» **THE RECORDS**

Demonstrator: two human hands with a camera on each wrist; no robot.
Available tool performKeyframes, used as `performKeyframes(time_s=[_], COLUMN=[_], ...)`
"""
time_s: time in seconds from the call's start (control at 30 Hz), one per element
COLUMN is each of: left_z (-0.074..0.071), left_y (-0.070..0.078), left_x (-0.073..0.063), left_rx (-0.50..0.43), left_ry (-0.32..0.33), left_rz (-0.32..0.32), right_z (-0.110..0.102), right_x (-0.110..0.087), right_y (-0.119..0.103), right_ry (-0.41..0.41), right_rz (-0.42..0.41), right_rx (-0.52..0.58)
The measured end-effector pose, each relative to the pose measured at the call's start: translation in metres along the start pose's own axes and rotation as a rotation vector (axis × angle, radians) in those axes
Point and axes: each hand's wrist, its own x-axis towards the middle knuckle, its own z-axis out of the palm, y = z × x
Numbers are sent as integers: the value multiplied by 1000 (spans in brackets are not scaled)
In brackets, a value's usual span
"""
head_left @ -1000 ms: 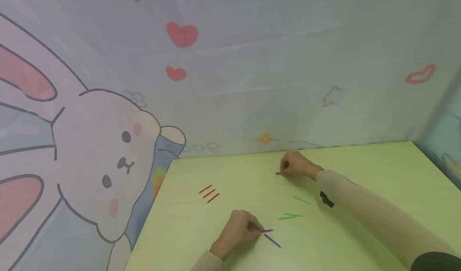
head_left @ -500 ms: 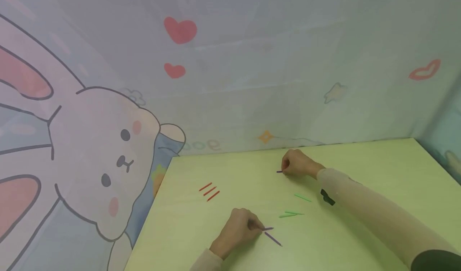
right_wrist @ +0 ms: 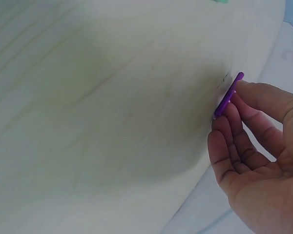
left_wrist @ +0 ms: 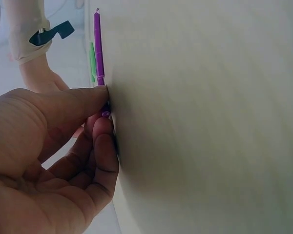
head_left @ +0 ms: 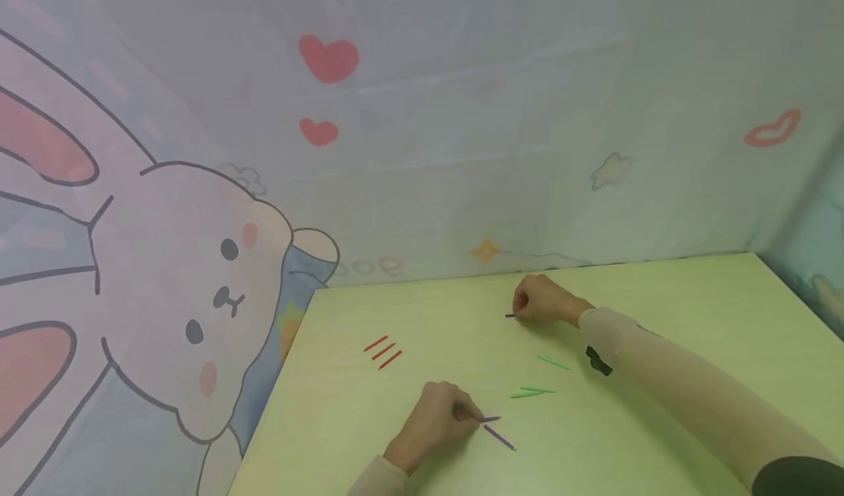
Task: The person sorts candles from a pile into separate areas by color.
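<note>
Purple sticks (right_wrist: 229,95) — left grip (head_left: 438,417) pinches one, right grip (head_left: 542,300) another — right arm (head_left: 692,390) stretched forward.

Bare right hand (head_left: 543,302) on show, and up from its wrist runs a long, pale beige fabric sleeve (head_left: 692,397)! A dark, angular, strap-like tab (head_left: 598,362) juts off its underside, then a dark greenish, curved-edged band (head_left: 798,479) higher up. Over to the bare left hand (head_left: 438,420): a matching beige fabric cuff (head_left: 380,479) at the wrist.
</note>
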Motion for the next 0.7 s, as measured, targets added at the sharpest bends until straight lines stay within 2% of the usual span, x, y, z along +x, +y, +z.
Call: performKeyframes(time_s=[0.1, 0.23, 0.27, 0.33, 0.37, 0.47, 0.5, 0.57, 0.6, 0.7], left_z=[0, 1, 7, 8, 11, 12, 6, 8, 4, 3], left_y=[0, -2, -14, -16, -22, -24, -14, -16, -10, -7], left_x=[0, 0, 1, 1, 2, 2, 1, 1, 1, 2], left_rx=[10, 8, 29, 24, 41, 45, 20, 43, 24, 30], left_ry=[5, 21, 41, 51, 65, 72, 55, 64, 53, 43], left_rz=[4, 46, 86, 115, 144, 159, 133, 145, 124, 102], right_z=[-1, -4, -5, -6, -7, -8, -7, -6, -5, -1], right_x=[-2, -4, -5, -7, -8, -10, -11, -13, -15, -25], right_y=[-3, -10, -11, -14, -16, -18, -19, -19, -20, -27], right_ry=[5, 15, 20, 29, 33, 54, 65, 95, 109, 155], right_rz=[-7, -25, -29, -40, -45, -49, -48, -50, -47, -48], right_rx=[-2, -9, -12, -7, -4, 10, 15, 17, 20, 34])
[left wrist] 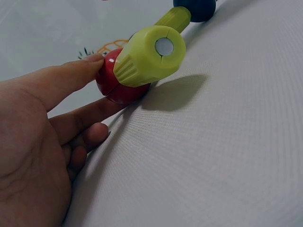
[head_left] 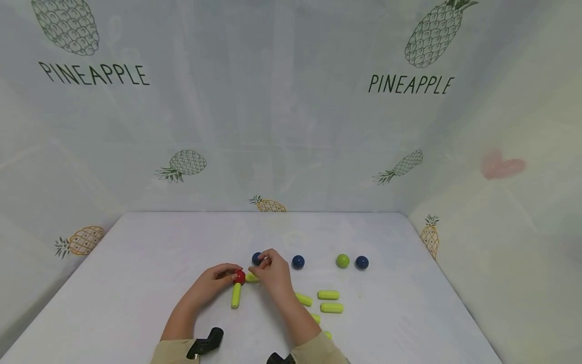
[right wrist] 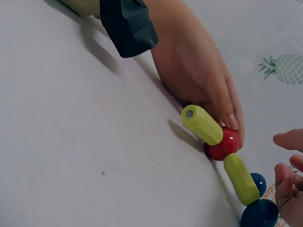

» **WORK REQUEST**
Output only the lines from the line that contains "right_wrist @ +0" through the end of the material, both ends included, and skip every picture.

» **EXPECTED ANSWER**
right_wrist @ +0 ms: 
left_wrist @ +0 ms: 
head_left @ +0 ms: 
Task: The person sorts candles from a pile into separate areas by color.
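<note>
Purple sticks (right_wrist: 229,95) — left grip (head_left: 438,417) pinches one, right grip (head_left: 542,300) another — right arm (head_left: 692,390) stretched forward.

Bare right hand (head_left: 543,302) on show, and up from its wrist runs a long, pale beige fabric sleeve (head_left: 692,397)! A dark, angular, strap-like tab (head_left: 598,362) juts off its underside, then a dark greenish, curved-edged band (head_left: 798,479) higher up. Over to the bare left hand (head_left: 438,420): a matching beige fabric cuff (head_left: 380,479) at the wrist.
</note>
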Motion for the next 0.7 s, as measured, targets added at the sharpest bends until straight lines stay within 2% of the usual span, x, y, z along +x, +y, +z.
Call: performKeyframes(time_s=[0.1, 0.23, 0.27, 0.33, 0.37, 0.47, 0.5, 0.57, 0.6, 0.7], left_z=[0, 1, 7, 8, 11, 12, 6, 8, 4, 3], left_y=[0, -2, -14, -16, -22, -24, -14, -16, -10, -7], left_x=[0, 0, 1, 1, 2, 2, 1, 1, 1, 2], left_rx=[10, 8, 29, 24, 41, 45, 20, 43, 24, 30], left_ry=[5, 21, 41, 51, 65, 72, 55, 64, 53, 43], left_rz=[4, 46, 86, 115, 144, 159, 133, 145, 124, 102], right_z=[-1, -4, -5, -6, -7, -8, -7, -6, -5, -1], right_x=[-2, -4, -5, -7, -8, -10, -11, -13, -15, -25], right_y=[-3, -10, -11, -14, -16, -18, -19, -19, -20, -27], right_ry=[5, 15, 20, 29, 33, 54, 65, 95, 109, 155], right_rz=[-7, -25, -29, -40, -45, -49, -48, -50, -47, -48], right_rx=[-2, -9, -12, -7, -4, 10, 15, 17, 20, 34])
[left wrist] 
[head_left] 
[right wrist] 

The answer is complete, and the exercise is done.